▸ **Task directions**
Say how many lines below contain the word "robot". The number is the entire reply.

[Data entries]
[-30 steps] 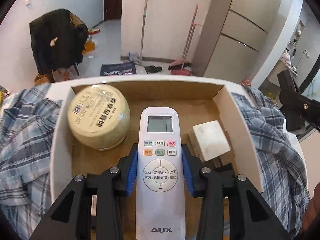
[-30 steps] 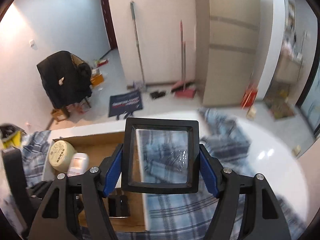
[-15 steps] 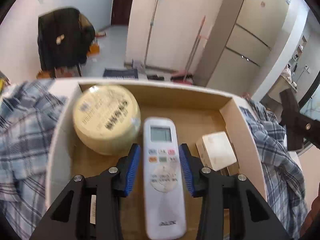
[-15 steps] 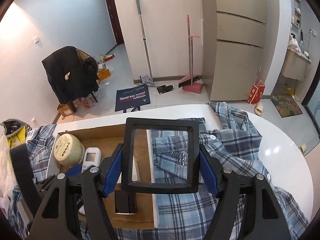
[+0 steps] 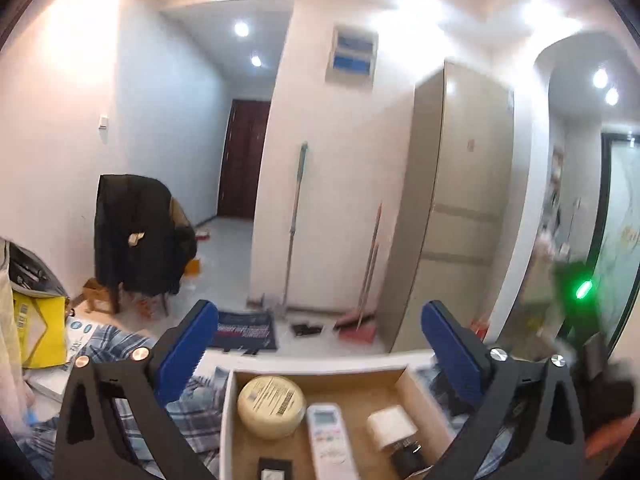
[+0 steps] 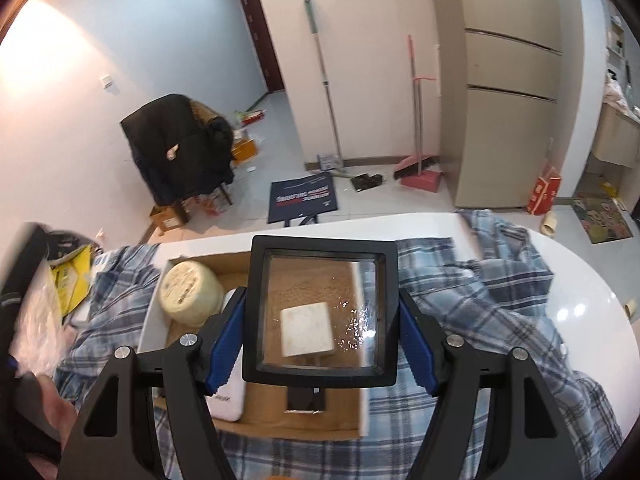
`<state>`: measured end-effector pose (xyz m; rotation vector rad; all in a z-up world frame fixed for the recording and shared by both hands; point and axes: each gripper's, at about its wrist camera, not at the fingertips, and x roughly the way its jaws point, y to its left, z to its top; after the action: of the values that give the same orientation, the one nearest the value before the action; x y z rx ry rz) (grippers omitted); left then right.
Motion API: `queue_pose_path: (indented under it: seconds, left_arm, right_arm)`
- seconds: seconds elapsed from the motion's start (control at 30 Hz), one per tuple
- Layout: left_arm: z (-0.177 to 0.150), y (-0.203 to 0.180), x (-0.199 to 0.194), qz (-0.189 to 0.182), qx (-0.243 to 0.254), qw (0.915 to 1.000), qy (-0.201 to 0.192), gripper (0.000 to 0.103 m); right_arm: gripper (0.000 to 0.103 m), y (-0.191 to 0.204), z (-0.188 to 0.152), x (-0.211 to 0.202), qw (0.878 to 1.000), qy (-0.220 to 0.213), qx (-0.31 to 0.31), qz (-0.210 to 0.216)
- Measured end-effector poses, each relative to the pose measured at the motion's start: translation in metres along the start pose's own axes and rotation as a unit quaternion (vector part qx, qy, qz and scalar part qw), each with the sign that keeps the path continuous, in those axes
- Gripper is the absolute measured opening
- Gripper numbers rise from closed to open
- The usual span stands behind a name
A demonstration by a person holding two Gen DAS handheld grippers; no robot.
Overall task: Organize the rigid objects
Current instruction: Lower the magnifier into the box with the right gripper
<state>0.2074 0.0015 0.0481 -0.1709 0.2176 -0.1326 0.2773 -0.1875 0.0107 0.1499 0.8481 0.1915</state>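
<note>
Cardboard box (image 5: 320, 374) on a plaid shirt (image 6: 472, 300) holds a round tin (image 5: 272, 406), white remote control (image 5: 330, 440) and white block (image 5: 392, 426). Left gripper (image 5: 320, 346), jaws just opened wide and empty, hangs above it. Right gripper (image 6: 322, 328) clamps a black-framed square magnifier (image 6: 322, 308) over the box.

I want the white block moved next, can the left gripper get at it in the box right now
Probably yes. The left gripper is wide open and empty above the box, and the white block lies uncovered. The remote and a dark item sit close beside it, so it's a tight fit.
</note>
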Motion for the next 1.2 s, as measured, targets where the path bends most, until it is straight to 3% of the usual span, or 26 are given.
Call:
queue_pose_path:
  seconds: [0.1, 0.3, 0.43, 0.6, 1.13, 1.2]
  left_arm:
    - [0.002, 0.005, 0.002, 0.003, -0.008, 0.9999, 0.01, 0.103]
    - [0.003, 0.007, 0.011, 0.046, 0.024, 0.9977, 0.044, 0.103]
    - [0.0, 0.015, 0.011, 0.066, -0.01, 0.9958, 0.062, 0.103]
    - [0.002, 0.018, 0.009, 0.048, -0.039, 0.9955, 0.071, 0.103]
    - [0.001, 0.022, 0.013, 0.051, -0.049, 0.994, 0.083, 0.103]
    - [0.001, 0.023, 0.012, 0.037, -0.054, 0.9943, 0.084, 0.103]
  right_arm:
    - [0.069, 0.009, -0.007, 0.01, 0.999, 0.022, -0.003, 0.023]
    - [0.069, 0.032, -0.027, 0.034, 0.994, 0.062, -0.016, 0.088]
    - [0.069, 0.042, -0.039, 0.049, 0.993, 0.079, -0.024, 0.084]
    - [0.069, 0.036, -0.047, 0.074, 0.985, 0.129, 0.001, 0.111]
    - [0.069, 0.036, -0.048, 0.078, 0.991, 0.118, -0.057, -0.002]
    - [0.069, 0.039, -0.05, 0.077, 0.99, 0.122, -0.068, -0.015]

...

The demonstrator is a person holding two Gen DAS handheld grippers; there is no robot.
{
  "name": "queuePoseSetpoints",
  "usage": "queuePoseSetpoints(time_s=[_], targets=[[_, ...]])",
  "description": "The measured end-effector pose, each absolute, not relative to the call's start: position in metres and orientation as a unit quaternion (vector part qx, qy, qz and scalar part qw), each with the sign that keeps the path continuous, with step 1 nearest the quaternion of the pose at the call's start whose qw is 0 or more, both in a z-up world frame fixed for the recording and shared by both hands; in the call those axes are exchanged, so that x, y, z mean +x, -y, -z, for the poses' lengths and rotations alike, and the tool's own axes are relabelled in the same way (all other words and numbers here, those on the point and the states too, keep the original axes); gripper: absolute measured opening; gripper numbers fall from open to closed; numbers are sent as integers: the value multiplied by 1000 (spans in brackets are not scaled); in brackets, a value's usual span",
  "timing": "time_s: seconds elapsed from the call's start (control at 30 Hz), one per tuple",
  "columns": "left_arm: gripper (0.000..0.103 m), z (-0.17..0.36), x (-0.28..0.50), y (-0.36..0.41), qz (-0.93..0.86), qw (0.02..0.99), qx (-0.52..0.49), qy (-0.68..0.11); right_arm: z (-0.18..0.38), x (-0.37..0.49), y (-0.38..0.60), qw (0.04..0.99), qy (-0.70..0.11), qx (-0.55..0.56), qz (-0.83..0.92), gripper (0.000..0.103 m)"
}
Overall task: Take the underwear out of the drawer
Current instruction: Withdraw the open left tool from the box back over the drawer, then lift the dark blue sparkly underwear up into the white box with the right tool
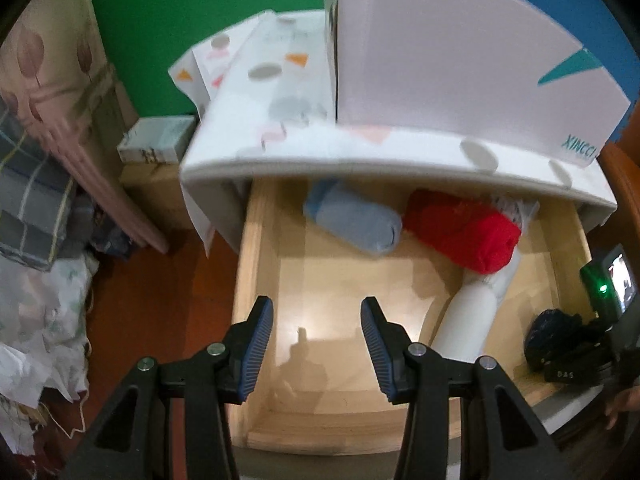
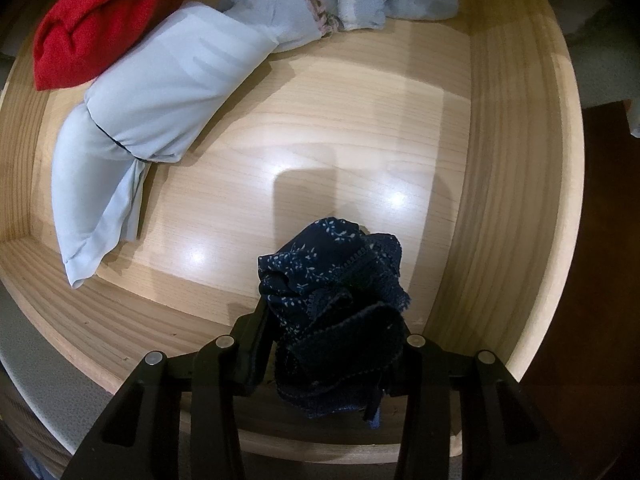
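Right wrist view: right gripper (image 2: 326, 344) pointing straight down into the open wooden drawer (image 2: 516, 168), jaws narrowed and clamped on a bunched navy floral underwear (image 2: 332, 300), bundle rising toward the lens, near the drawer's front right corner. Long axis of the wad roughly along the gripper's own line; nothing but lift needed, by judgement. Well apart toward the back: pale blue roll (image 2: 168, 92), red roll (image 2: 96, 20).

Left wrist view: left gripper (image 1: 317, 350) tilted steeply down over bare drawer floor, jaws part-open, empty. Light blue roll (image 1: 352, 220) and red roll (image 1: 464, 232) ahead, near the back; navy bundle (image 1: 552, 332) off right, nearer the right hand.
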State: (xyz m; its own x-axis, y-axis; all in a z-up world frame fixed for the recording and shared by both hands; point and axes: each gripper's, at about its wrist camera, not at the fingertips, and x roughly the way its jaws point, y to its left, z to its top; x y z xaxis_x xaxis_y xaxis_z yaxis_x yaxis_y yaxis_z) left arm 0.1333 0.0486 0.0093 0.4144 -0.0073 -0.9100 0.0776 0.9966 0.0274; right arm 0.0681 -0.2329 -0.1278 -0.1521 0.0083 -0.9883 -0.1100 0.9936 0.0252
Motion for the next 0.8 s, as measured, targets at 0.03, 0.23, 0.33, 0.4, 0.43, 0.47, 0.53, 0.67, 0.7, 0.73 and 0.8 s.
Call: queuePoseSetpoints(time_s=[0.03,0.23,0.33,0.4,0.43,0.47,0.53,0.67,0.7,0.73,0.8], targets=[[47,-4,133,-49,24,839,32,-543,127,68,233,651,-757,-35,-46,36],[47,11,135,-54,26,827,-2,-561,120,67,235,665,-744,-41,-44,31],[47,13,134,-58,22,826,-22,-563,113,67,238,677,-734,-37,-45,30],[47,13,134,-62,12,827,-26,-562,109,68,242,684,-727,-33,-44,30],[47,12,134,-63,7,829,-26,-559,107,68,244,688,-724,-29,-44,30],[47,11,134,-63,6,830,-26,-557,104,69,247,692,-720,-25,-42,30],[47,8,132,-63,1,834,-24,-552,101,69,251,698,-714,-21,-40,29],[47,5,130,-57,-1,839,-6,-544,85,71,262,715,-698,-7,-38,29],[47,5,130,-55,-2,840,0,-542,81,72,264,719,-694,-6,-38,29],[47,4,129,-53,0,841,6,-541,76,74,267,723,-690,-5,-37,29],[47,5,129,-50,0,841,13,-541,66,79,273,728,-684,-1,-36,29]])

▸ **Written response**
2